リュミエルは、どうしてあの時、圭一が空を飛ぼうとしたのか知っている。
圭一の実の親は両親とも芸術家で、圭一に早期教育と称して厳しく躾けた。つまり親というより指導者だったのだ。時には寒空の下、一晩中庭に放り出されたこともあった。
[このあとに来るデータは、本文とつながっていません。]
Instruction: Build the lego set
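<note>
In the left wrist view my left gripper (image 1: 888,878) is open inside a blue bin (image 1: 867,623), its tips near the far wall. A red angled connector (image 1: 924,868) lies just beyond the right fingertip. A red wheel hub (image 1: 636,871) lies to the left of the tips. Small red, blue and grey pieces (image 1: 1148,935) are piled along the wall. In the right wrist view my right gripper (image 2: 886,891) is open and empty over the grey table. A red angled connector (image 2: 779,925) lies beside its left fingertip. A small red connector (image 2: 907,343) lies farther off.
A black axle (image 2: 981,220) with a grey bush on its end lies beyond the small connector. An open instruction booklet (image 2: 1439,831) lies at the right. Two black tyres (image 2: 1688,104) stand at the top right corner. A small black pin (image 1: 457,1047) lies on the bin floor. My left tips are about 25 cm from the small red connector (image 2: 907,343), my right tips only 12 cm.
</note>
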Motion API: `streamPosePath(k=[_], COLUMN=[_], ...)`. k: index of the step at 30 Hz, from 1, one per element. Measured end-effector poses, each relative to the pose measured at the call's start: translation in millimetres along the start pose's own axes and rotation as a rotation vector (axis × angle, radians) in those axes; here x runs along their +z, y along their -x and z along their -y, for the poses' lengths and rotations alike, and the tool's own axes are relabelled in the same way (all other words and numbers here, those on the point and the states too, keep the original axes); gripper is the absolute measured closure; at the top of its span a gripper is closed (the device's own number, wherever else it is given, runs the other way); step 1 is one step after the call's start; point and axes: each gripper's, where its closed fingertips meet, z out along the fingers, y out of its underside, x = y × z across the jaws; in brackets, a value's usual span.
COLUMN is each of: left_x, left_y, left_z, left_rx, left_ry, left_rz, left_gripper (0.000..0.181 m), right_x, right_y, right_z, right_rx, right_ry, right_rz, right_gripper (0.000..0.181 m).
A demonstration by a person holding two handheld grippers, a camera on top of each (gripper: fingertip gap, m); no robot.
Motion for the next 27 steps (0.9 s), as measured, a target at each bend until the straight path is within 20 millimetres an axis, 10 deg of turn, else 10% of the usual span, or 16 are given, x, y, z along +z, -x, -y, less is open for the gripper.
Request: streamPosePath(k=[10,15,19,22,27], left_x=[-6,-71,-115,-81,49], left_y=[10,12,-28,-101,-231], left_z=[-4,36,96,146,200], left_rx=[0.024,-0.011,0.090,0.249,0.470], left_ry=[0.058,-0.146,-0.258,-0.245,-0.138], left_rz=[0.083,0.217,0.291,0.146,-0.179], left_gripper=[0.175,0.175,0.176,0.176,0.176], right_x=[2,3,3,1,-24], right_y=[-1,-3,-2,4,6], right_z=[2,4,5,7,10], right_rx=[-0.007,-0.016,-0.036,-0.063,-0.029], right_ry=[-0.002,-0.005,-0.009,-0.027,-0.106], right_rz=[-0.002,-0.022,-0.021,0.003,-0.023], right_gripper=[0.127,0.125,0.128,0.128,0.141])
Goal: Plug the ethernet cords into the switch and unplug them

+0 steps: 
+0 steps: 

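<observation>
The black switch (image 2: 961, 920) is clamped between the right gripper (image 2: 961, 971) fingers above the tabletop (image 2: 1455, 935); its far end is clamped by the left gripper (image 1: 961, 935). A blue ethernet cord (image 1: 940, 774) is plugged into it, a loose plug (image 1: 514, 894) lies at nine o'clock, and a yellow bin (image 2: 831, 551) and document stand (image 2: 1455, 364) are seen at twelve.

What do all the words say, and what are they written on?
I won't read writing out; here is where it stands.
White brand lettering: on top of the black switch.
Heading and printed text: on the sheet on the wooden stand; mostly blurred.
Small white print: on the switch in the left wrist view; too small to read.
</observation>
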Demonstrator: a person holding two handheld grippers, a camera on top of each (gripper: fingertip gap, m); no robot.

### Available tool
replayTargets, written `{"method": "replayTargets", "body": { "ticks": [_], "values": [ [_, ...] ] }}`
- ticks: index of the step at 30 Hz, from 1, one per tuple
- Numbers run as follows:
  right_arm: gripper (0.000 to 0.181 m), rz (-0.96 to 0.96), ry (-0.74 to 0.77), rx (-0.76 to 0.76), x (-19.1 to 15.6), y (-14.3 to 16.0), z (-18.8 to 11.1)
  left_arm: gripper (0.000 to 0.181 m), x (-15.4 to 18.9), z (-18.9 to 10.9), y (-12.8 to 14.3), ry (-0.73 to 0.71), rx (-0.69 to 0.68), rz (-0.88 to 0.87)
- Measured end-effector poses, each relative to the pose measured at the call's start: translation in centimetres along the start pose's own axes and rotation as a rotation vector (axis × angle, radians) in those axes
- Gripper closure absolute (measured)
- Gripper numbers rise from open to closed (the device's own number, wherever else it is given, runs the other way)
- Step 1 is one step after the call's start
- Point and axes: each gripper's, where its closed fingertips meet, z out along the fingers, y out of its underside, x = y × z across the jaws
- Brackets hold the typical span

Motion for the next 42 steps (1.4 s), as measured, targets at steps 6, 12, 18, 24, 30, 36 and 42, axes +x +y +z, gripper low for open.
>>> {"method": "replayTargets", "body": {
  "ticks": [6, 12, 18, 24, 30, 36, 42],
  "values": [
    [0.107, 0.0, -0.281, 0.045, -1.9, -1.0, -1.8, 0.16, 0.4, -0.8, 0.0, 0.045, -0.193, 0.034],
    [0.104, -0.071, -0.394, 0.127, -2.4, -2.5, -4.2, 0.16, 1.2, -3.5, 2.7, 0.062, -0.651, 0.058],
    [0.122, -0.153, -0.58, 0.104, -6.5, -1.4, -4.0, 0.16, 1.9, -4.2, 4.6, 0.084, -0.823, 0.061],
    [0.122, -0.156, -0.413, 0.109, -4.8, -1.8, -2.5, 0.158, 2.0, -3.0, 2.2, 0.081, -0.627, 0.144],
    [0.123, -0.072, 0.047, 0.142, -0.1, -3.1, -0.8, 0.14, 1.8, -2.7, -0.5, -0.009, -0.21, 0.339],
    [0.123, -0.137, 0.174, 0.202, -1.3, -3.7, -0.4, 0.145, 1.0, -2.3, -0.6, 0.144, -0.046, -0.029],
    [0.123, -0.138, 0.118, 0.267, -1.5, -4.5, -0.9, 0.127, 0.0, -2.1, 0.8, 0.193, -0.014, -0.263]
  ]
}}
そのため圭一は、幼い頃から親に甘えることができなかったのだった。
月へ飛ぼうとしたのは、そんな親から離れたい…という気持ちがあったのではないか…とリュミエルは思う。
リュミエルは、圭一を見て言った。
「空…飛びます?」
「え?」
「月には行けませんが、空は飛べます。」
圭一は子どものように目を輝かせてうなずいた。
……
圭一はキャトルを肩に乗せて、リュミエルの首にしがみついていた。
「うわ…結構早い!」
圭一が声を上げた。リュミエルは圭一の体を横抱きにして、空を飛んでいる。